Treatment: dose reduction or discontinuation of the drug, prescription of oral calcium preparations, Vikasol.
Adverse reactions
In some cases, when treating burns and trophic ulcers, the drug may cause a slight burning sensation, which passes on its own after 15-20 seconds and does not require the use of analgesics or discontinuation of the ointment.

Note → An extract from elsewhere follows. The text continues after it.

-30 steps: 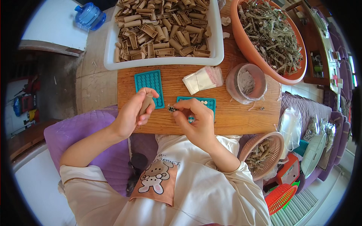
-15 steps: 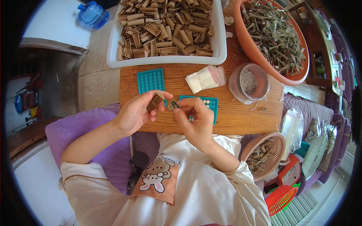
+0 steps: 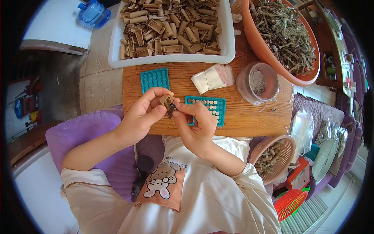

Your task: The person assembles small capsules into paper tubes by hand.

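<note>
Both hands are up together over the near edge of the wooden board (image 3: 241, 117), fingertips almost meeting. The left hand (image 3: 146, 115) has a small brown cardboard tube (image 3: 168, 104) pinched between thumb and fingers, tilted slightly. The right hand (image 3: 194, 124) is closed on a tiny dark piece (image 3: 174, 108) right at the tube's lower end, touching it; what exactly that piece is, too small to tell.

Just under and to the right of the right hand's fingers lies a teal dimpled tray (image 3: 212, 107), pale round pellets sitting in most of its pockets. A second teal tray (image 3: 155, 79) lies just beyond the left hand, and its pockets look bare. Further right of that, beyond the right hand, there's a small stack of clear plastic bags (image 3: 212, 78), and past those a round clear container (image 3: 259, 82) with something pale inside.

Well beyond both hands, a white tub (image 3: 230, 43) heaped with more brown cardboard tubes. To the far right of it, an orange basin (image 3: 272, 62) full of dried stems. Down near the right elbow, a woven basket (image 3: 288, 156) with a few tubes in it. The left forearm rests over a purple cushion (image 3: 93, 132).
</note>
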Available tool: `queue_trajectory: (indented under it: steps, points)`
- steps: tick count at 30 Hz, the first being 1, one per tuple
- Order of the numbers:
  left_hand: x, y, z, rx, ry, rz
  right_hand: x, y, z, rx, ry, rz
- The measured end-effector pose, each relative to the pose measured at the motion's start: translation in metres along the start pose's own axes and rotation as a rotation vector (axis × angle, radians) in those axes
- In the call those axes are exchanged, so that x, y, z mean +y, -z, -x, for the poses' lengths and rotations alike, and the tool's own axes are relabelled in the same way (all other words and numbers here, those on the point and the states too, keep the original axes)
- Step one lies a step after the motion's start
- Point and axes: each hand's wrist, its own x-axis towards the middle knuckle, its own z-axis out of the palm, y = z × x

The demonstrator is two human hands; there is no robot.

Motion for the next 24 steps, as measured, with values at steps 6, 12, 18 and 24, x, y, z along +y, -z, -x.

Hypersensitivity reactions may also develop, including rash, itching, flushing, dry skin, dermatitis, weeping, and due to the propylene glycol content of the drug, skin irritation.
Expiration date
2 years.
Storage conditions
Store in the original packaging at a temperature not exceeding 25 °C.
Keep out of reach of children.
Packaging
15 g or 30 g in a tube; 1 tube in a pack; 1000 g in cans.
Vacation category
Without a prescription.
Producer
PrJSC "Pharmaceutical Company "Darnitsa".
Location of the manufacturer and its business address
Ukraine, 02093, Kyiv, Boryspilska St., 13.